WHAT IS REQUIRED:
An exact transcription of the data below, complete and unaltered, is the expected answer.

▼

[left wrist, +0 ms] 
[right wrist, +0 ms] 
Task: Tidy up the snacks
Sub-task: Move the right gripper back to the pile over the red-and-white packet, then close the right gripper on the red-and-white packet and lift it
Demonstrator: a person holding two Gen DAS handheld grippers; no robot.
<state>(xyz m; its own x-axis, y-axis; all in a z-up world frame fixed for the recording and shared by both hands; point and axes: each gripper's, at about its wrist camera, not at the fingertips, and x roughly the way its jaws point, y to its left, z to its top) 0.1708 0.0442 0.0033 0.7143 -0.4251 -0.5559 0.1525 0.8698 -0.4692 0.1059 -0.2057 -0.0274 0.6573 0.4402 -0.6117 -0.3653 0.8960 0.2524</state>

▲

RESPONSE BELOW:
[left wrist, +0 ms] 
[right wrist, +0 ms] 
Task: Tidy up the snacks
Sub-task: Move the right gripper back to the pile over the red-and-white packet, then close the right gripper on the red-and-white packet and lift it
Demonstrator: a person holding two Gen DAS handheld grippers; no robot.
<state>(xyz m; its own x-axis, y-axis; all in a z-up world frame fixed for the recording and shared by both hands; point and axes: each gripper's, at about its wrist camera, not at the fingertips, and x roughly the way its jaws point, y to its left, z to its top) 0.1708 0.0442 0.0033 0.7143 -0.4251 -0.5559 0.1525 0.8698 -0.4692 0.1059 -0.2057 -0.0274 0.6573 0.4402 -0.6117 -0.3653 0.8960 0.2524</state>

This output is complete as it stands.